Gov. Reeves order creates coronavirus committee; Mississippi tests negative to date
Gov. Tate Reeves on Wednesday signed an executive order to create a steering committee to handle the state's planning and response to the new coronavirus spreading across the U.S. and the globe. "We are taking action now, ahead of any confirmed cases, to make sure we are ready for any potential scenario," Reeves said. As of Wednesday afternoon, there were no confirmed cases of the virus in Mississippi. Reeves called the spread of the virus a "very serious issue and one likely to continue to grow in numbers," but noted there are far more deaths in the U.S. each year from the common flu than there have been worldwide thus far from coronavirus. Reeves said there's no indication federal travel restrictions and quarantines stemming from the virus have had an impact on the state economy. Although he acknowledged the spread of the virus has had an effect on the U.S. economy, particularly the airline industry.
MSDH opens coronavirus hotline for questions
The Mississippi State Department of Health has activated a hotline number to answer the general public's questions about information about the coronavirus. The department said in a Wednesday release they are answering questions from 8 a.m. until 5 p.m., Monday through Friday on their new "COVID-19" hotline. The hotline number is 1-877-978-6453. Up-to-date information can also be found on MSDH's website at
Mississippi attorney general to lead cybersecurity panel
Mississippi Attorney General Lynn Fitch says she will work to strengthen the security of computers and other electronic devices used by state government employees. Gov. Tate Reeves announced Wednesday that he is appointing Fitch to lead a cybersecurity task force. Fitch said that systems are threatened not only by other countries but also by "dangerous pranksters." Fitch and Reeves are both Republicans.

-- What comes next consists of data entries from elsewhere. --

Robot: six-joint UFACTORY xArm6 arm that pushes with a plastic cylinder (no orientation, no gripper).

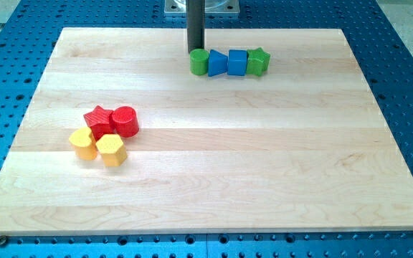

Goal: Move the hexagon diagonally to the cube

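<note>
A yellow hexagon [111, 150] lies at the view's left on the wooden board [214, 186], touching a yellow block [83, 143] of unclear shape, a red star [99, 119] and a red cylinder [125, 120]. A blue cube [236, 62] sits near the view's top in a row with a green cylinder [199, 61], a blue triangular block [217, 63] and a green star [259, 61]. My tip [195, 49] is at the view's top, just behind the green cylinder and far from the hexagon.
The board lies on a blue perforated table [6, 107]. The arm's metal mount [201, 6] shows at the top edge.
</note>
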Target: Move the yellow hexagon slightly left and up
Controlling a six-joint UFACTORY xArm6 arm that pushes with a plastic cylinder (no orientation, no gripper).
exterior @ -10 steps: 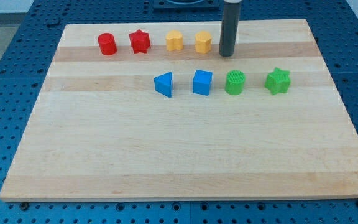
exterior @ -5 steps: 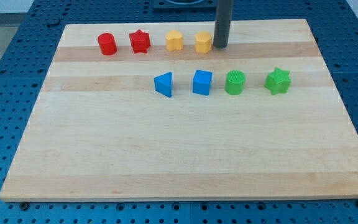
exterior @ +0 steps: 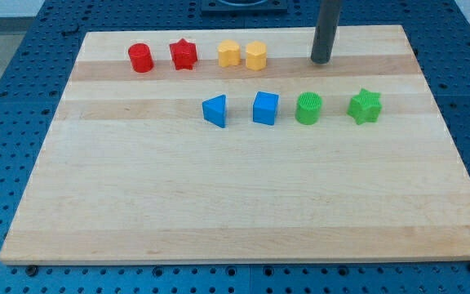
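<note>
The yellow hexagon (exterior: pixel 256 55) sits near the view's top of the wooden board (exterior: pixel 243 204), close beside another yellow block (exterior: pixel 228 53) on its left. My tip (exterior: pixel 321 60) stands to the hexagon's right, well apart from it and touching no block. It is above the green cylinder (exterior: pixel 308 108).
A red cylinder (exterior: pixel 140 58) and a red star (exterior: pixel 183 55) share the top row at the left. Below lie a blue triangle (exterior: pixel 215 110), a blue cube (exterior: pixel 265 108) and a green star (exterior: pixel 365 106). Blue perforated table surrounds the board.
The hexagon has shifted left and slightly up, now nearly against the other yellow block. My tip had moved against its right side, then pulled away to the right.
</note>
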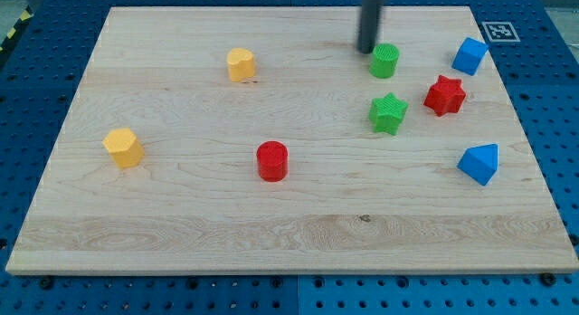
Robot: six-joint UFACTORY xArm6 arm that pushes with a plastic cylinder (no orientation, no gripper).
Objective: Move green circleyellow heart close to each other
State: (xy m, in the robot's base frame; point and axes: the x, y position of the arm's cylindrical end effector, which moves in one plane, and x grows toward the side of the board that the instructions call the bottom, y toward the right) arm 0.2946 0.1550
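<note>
Green circle (384, 60) is sitting just right of my tip (365, 50), nearly touching; yellow heart (241, 64) is lying well apart leftward on the wooden surface (181, 224).

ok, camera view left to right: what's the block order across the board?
yellow block → yellow heart → red cylinder → my tip → red star. Both green blocks and both blue blocks overlap horizontally, so they are omitted.

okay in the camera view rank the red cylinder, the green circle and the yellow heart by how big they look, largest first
1. Red cylinder, though it sits nearer the view's bottom, which may inflate it.
2. Green circle and yellow heart: they look alike, so I will not rank them.
</note>
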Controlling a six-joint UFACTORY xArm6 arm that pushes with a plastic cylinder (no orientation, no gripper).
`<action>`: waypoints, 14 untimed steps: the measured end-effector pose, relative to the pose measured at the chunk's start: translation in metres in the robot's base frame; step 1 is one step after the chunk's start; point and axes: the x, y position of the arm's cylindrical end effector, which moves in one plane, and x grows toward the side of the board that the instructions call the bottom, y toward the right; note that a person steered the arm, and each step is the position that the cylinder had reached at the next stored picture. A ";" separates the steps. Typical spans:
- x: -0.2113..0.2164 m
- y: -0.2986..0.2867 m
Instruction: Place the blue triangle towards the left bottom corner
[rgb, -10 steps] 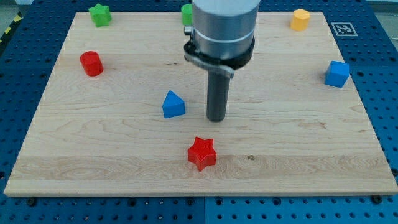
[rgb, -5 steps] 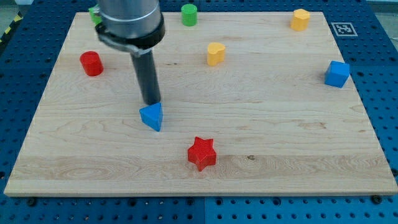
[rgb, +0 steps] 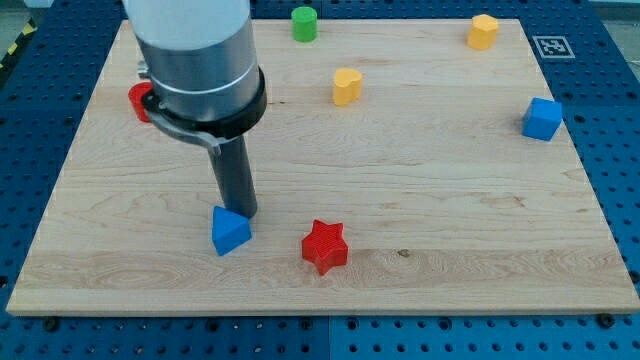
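The blue triangle (rgb: 229, 231) lies on the wooden board (rgb: 450, 210), left of centre and near the view's bottom. My tip (rgb: 240, 214) stands just above and to the right of it, touching its upper edge. The arm's grey body covers part of the board's upper left.
A red star (rgb: 324, 246) lies right of the triangle. A red cylinder (rgb: 138, 102) is half hidden behind the arm at the left. A green cylinder (rgb: 304, 23), a yellow heart-like block (rgb: 346, 86), a yellow block (rgb: 483, 31) and a blue cube (rgb: 541, 119) lie further off.
My tip swept from right of the triangle to its upper side and pushed it down and left. The arm now hides the green star and part of the red cylinder.
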 end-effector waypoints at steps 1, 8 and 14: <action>0.014 0.001; 0.050 0.007; 0.079 -0.109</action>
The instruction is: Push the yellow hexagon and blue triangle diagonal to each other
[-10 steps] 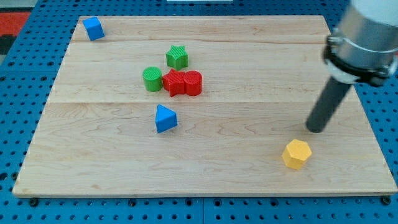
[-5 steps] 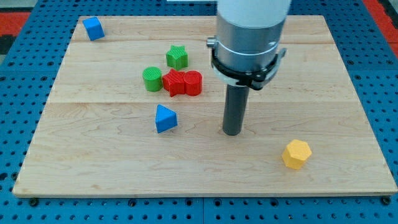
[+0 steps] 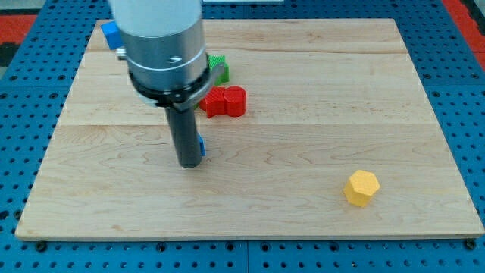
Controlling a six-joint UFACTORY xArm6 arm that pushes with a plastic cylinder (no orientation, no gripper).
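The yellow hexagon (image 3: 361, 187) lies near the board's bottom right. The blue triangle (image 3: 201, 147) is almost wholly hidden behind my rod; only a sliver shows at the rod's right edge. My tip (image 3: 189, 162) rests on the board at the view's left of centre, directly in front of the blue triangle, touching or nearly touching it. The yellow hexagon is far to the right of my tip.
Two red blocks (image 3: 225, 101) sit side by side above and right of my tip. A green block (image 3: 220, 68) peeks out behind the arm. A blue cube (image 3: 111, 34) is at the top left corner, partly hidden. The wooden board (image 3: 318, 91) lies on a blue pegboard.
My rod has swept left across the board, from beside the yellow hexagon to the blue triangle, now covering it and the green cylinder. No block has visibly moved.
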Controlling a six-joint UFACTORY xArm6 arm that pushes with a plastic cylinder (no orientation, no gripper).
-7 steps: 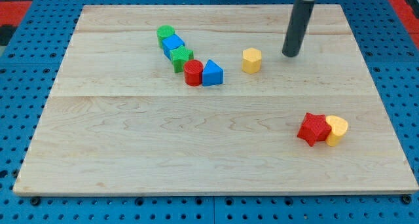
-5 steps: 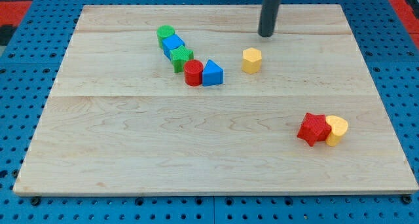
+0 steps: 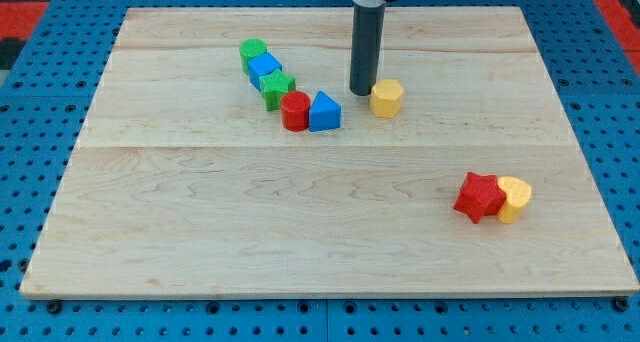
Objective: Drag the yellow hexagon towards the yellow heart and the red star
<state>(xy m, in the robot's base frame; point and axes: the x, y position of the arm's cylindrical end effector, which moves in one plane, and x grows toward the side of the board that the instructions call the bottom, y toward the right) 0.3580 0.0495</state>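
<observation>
The yellow hexagon (image 3: 386,98) lies on the wooden board right of the view's centre, in the upper half. My tip (image 3: 361,90) rests on the board at the hexagon's upper left side, touching or nearly touching it. The red star (image 3: 479,197) and the yellow heart (image 3: 514,197) lie side by side, touching, at the view's lower right, well away from the hexagon.
A chain of blocks runs diagonally left of my tip: a green cylinder (image 3: 252,51), a blue block (image 3: 265,68), a green block (image 3: 278,86), a red cylinder (image 3: 295,112) and a blue triangle (image 3: 324,111). The board (image 3: 200,232) sits on a blue pegboard.
My tip has moved from the right of the hexagon, round above it, down to its upper left side. The hexagon has shifted very slightly to the right. Other blocks have not moved.
</observation>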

They were inaugurated for their current jobs in January.
New Mississippi welfare director says he aims for integrity
Mississippi Gov. Tate Reeves said Wednesday that he has chosen a new state Department of Human Services director, weeks after a former director was charged in a criminal scheme involving allegations of misspent welfare money. The new director, Bob Anderson, is a former assistant U.S. attorney and is the current director of the Medicaid fraud investigations division of the Mississippi attorney general's office. He previously worked as the head of the state attorney general's public integrity division and as the chief integrity officer for the Mississippi Division of Medicaid. Anderson, 58, said his own mother received welfare assistance for about a year and a half after "abandonment and the pain of divorce" while he and his siblings were growing up. "For my mom, this was a safety net, not a cocoon," Anderson said. He said his mother found work as a welder at Ingalls Shipbuilding in Pascagoula and was able to buy a house.

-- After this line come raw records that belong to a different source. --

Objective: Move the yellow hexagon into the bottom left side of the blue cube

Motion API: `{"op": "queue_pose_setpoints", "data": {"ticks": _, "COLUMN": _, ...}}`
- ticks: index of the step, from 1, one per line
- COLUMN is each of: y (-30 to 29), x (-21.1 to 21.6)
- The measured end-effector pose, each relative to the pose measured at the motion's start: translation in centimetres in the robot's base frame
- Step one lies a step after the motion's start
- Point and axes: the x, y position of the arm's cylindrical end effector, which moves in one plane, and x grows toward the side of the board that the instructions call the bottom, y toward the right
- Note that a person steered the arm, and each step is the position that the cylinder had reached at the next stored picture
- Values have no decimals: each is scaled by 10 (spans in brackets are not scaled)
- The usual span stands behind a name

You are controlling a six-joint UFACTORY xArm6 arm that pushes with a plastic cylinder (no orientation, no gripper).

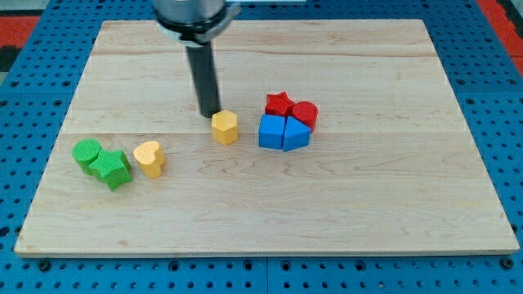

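Observation:
The yellow hexagon (pixel 225 127) lies near the middle of the wooden board (pixel 343 204). My tip (pixel 210 112) stands just above and left of it in the view, touching or almost touching its upper left edge. The blue cube (pixel 270 131) lies to the hexagon's right, a small gap apart. A blue rounded wedge block (pixel 297 133) sits against the cube's right side. A red star (pixel 279 104) and a red cylinder (pixel 305 113) sit just above the blue pair.
A yellow heart (pixel 149 158) lies left of the hexagon. A green cylinder (pixel 86 153) and a green star (pixel 111 168) sit together near the board's left edge. The board rests on a blue perforated table (pixel 49 82).

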Motion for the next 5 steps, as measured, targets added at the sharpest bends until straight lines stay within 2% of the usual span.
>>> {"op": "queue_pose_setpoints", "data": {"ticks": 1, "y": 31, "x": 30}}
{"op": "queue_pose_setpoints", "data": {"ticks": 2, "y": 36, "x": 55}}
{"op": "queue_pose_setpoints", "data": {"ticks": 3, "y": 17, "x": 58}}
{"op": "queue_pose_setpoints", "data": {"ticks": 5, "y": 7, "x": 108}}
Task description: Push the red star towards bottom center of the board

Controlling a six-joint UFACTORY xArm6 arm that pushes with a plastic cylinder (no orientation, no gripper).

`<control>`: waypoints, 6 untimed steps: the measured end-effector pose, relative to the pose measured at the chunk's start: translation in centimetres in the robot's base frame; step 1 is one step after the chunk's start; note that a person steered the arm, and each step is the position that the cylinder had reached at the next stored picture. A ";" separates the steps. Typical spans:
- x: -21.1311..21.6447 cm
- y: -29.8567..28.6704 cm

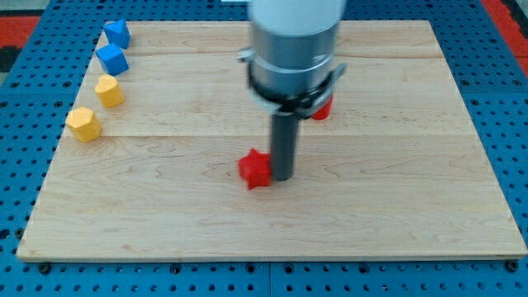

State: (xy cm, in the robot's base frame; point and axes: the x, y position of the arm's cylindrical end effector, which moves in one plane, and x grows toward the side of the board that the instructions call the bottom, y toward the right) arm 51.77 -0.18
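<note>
A red star block lies a little below the middle of the wooden board. My tip rests on the board right beside it, touching its right side. A second red block sits further up, mostly hidden behind the arm's grey body, so its shape cannot be made out.
Along the view's left edge of the board stand two blue blocks and two yellow blocks. The arm's wide grey body covers the top middle of the board. A blue pegboard surface surrounds the board.
</note>
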 end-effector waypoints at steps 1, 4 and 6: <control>-2.7 -0.9; -1.3 -6.9; -5.5 -0.6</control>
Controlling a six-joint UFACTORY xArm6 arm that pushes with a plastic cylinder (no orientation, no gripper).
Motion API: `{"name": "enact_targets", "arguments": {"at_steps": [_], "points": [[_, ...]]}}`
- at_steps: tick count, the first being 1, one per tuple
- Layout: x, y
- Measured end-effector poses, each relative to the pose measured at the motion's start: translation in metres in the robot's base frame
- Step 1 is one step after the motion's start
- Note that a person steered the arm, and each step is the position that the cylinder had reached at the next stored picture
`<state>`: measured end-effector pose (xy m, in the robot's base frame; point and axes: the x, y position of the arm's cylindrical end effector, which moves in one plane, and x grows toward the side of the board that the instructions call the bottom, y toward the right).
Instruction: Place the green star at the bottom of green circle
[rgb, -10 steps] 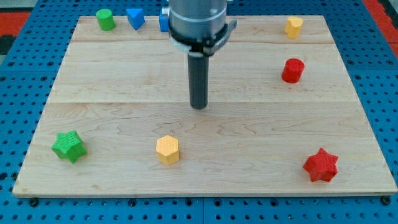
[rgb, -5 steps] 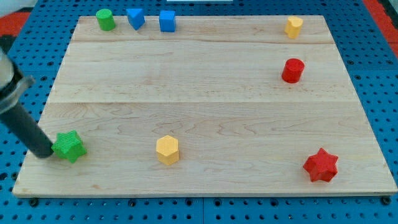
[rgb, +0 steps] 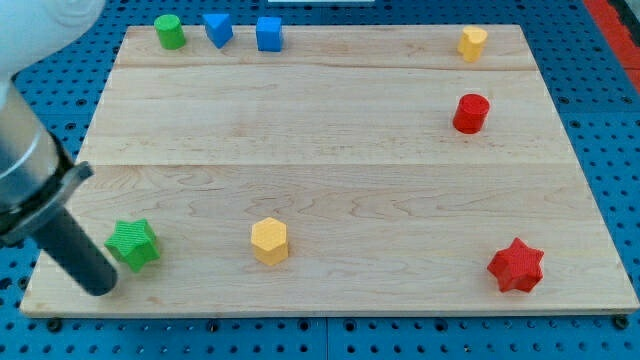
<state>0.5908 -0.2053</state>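
My tip (rgb: 100, 287) rests on the wooden board (rgb: 330, 170) at the view's bottom left, just left of and below the green star (rgb: 133, 244); it grips nothing. The green circle (rgb: 169, 31) stands well apart at the view's top left.

The light is bright and even, and the wooden board (rgb: 330, 150) looks clear and sharp. Blocks make only tiny soft shadows. The big arm (rgb: 25, 170) close by looks blurry.
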Motion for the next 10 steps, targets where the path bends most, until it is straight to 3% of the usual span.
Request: {"name": "enact_targets", "arguments": {"at_steps": [2, 3, 6, 8, 9, 10], "points": [[-0.088, 0.049], [-0.111, 0.057], [-0.120, 0.059], [-0.191, 0.059], [-0.170, 0.071], [-0.170, 0.040]]}}
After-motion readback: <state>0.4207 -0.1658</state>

Plan to remove House from deciding statewide elections alive in Legislature, but majority vote would be required
Mississippi still would be in a distinct minority of states in electing its statewide officials -- by mandating a runoff if no candidate garners a majority of the vote -- under proposals that have passed out of committee in both the House and Senate. Each proposal, though, eliminates the Jim Crow-era constitutional requirements, that if no candidate obtains both a majority vote and wins the most votes in a majority of the 122 House districts, then members of the House select the winner from the top two vote-getters. Proposals have passed the Senate and House Constitution committee to eliminate the provision that could throw statewide elections into the House to decide. Both still have multiple steps remaining in the legislative process. Senate Constitution Chair Chris Johnson, R-Hattiesburg, said the proposal to remove the provision that the House select the winner was being taken up in the legislative process, at least, in part, in response to a federal lawsuit.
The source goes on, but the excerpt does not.